In this essay, I will consider two Italian satirical texts, The Antisatira, by the Venetian nun Arcangela Tarabotti (1648), written in response to a misogynistic satire by Francesco Buoninsegni, and entitled De la carozza da nolo. Ovvero del vestire e usanze della moda (Of a rented carriage. On dressing and practices of fashion), published in 1648 by the Milanese Abbot Agostino Lampugnani, known by the pseudonym of Gio Sonta Paglialmino.2 Both texts are a rich source for understanding fashion and its relations to political economies, cultural and proto-imperialist hegemonies, national identity and gender construction. As for their relation to gender, these texts are particularly apposite. In fact, at a time when fashion was gradually being associated with femininity and frivolity and with France, the country that in the seventeenth century was dictating chic, style and luxury to all the other courts of the world, Tarabotti and Lampugnani center their attention on the performance of masculinity in dress and on issues of identity.

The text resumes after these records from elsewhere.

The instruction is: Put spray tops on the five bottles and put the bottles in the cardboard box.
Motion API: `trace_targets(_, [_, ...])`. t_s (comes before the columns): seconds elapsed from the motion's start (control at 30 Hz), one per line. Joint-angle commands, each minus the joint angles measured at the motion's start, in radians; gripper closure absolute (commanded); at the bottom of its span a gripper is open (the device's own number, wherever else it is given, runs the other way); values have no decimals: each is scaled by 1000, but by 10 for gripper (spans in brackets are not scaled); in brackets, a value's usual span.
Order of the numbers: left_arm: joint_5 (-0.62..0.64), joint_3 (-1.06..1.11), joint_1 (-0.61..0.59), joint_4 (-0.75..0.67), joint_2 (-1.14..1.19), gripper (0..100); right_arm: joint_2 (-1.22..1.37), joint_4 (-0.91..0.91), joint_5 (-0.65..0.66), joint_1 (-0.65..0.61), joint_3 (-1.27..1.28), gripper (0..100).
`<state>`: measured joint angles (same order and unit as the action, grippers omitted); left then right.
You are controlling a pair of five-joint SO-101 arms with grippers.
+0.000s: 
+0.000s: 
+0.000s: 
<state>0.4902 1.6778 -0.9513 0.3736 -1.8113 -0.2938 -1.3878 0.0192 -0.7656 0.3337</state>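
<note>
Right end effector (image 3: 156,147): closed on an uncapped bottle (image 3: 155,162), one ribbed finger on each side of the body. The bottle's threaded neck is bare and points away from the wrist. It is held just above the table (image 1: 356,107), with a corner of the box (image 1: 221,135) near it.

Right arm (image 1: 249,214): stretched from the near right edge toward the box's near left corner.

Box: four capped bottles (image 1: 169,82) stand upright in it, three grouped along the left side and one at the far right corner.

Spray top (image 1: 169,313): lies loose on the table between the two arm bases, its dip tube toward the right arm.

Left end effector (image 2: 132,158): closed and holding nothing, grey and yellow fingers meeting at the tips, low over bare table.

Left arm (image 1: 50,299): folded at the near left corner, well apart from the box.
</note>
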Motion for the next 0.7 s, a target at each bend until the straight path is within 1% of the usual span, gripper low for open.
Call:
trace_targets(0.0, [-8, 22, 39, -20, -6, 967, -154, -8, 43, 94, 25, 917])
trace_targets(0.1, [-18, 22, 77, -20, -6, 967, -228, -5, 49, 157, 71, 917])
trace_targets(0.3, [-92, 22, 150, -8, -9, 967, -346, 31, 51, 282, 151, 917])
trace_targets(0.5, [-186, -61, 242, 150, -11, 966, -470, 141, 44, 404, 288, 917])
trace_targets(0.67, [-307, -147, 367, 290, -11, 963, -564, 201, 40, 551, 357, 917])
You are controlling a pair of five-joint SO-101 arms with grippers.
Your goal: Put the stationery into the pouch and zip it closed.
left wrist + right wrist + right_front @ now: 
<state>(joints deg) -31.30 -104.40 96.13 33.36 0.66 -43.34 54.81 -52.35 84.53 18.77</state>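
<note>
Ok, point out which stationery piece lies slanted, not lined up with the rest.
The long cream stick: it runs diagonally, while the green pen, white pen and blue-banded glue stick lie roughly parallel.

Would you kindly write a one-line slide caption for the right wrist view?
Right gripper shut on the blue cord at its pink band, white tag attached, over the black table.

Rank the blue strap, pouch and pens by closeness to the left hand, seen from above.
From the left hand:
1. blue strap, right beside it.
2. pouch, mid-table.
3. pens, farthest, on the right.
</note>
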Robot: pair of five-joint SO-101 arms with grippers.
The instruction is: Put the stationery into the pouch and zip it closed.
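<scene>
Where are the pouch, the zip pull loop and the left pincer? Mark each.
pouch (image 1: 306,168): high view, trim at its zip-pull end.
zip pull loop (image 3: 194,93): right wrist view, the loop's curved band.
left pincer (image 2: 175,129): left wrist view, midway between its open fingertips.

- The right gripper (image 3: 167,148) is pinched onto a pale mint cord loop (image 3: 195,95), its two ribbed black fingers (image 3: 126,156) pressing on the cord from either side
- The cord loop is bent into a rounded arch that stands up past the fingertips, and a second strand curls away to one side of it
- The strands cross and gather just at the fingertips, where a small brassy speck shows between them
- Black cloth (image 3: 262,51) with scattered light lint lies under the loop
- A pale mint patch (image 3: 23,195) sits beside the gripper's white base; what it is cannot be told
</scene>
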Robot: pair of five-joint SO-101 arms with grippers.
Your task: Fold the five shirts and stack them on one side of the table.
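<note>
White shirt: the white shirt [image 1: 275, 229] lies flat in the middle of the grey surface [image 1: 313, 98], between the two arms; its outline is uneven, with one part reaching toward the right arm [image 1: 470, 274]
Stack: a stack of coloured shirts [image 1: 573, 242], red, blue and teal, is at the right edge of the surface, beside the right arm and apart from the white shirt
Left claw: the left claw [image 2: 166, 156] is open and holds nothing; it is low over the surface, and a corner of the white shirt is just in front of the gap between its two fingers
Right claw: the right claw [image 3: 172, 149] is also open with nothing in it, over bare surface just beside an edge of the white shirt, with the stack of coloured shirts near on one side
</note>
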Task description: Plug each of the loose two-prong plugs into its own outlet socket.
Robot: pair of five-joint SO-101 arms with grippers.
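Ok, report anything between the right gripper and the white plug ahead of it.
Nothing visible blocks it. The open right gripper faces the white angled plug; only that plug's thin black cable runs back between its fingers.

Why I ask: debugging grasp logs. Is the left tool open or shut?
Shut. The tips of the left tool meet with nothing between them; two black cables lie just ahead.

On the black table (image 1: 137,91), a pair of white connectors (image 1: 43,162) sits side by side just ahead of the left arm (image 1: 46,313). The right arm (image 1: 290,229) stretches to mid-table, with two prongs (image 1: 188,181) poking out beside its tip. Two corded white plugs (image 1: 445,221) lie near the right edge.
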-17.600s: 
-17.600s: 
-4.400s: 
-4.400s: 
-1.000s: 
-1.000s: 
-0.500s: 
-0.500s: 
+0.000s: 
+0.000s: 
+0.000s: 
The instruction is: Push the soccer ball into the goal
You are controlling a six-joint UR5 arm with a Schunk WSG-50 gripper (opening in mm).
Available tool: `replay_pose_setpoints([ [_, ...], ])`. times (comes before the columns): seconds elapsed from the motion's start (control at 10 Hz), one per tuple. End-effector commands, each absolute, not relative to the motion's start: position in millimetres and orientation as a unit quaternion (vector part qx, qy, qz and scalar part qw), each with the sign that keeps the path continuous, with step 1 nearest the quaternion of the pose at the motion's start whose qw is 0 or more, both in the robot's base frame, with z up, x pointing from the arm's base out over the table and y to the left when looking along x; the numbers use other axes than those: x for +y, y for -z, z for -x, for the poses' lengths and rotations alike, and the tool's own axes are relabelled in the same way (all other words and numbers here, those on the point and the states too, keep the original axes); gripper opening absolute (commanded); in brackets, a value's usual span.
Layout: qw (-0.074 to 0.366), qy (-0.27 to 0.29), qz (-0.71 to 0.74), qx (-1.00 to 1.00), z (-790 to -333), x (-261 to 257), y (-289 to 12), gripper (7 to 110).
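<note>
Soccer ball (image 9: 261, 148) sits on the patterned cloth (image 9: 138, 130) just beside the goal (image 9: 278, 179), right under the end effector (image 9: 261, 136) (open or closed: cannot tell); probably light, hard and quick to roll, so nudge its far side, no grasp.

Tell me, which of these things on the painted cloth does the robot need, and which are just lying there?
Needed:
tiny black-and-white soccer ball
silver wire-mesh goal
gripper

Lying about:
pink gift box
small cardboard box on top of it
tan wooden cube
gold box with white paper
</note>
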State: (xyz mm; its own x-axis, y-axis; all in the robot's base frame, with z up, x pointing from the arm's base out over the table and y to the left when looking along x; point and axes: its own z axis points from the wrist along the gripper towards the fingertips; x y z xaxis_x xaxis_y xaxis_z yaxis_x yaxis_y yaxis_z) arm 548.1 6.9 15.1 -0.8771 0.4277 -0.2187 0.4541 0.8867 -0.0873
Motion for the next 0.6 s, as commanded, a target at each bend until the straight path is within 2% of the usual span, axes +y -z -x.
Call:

De la carozza da nolo wittingly synthesizes all these issues. The text centers on a group of Modanti, or fashionistas as we would call them today, who besides having embellished their bodies according to fashion, have a “soul dressed in duplicity (. . .) because it is made, so they say, in fashion, because it is the task (industria) of fashion to lie, deceive and trick” (78).3

As fashion is linked to the image of the self and body in public space, it is also related to narcissism. It is on this particular relationship, and the possibility of understanding and shaping the projected image of oneself and representation in the eyes of others, that Lampugnani turns, in fact, referencing different kinds of mirrors and the mysteries inherent in any projected image:

Someone who is in love with himself is not a keen observer. He becomes one of those circular, concave mirrors we call parabolic or elliptical that are made for starting fires in [End Page 36] the sphere of the sun. To whoever closely mirrors himself in it, the mirror multiplies the object out of proportion, the enlargement flattering the genius who ends up like Narcissus and dies worshipping the image that he has formed of himself. For others it is a convex mirror that in turn minimizes to such an extent any great opposite object so as to make it disappear from view as a result of the effect of oblique lines. Because of these adulators, the merits of the others...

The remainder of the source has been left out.